Bearing in mind this was televised in the 90s. They understood the nudge theory then 🙈

110APiccadilly · 11/01/2022 21:58

Am I right in thinking that T cell immunity means that having had some colds might have been a protective factor? I remember this being discussed ages ago in the context of why children didn't generally get as ill.

So, would that mean that we actually placed at least some people more at risk by locking down? Particularly children (there's a surprise).

Buzzinwithbez · 11/01/2022 22:25

@Taswama

And if 20% have tested positive (PCR presumably) how many more have had it?

I'm sure there is a not that smalll proportion of the population who can't afford to isolate so are not testing at all.

I think large families are unlikely to all have testing. Out of our family, 3 of 7 for it confirmed by PCR. The rest of us felt there was no need as it was clear we all had it. My friend's family was similar. One of the adults and 2 of the children didn't test, meaning only 2 confirmed cases in a family of 5. Less than 50 percent confirmed by PCR, despite all having it.
Buzzinwithbez · 11/01/2022 22:48

@Worldgonecrazy

Argh!! It is so frustrating reading Twitter.
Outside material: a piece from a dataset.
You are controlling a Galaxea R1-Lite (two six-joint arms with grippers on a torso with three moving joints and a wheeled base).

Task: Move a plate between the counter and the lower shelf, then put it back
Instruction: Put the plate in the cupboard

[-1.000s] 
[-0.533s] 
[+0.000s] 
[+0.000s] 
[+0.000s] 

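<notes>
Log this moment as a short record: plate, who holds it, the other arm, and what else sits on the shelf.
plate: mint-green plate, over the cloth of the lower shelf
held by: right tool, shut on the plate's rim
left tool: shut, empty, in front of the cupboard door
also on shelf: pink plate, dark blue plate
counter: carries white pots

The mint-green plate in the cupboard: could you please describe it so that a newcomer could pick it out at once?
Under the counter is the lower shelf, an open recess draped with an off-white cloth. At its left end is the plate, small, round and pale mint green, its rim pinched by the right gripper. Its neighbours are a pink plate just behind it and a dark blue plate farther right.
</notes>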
Lots of ‘I followed the rules because I’m not a selfish star and wanted to protect xxxxx’.

Is this a form of cognitive self protection.

It’s harsh but the actual truth is ‘I followed a rule that didn’t make sense and the people who made the rule knew it didn’t make sense, which is why the people who made the rule didn’t follow or.’

Downing Street held parties because they knew there was little risk.

I am desperately sorry for everyone who has been damaged by following the rules, and many of them will never get that time back, but I do think that the population as a whole should bear some collective responsibility about behaviours, particularly the crazy dementors!

I agree. I also don't feel people took enough time to understand what the law actually was and people who pointed it out were accused of looking for loopholes and wanting to kill grannies. To some extent I get it, even the police enforced rules they thought were in the spirit of the law, but not actual law. But lots of heart ache could have been saved if people had only taken time to understand that the exceptions were there for very important reasons and that they were suitably vague that a lot of these heartbreaking stories could have been very different.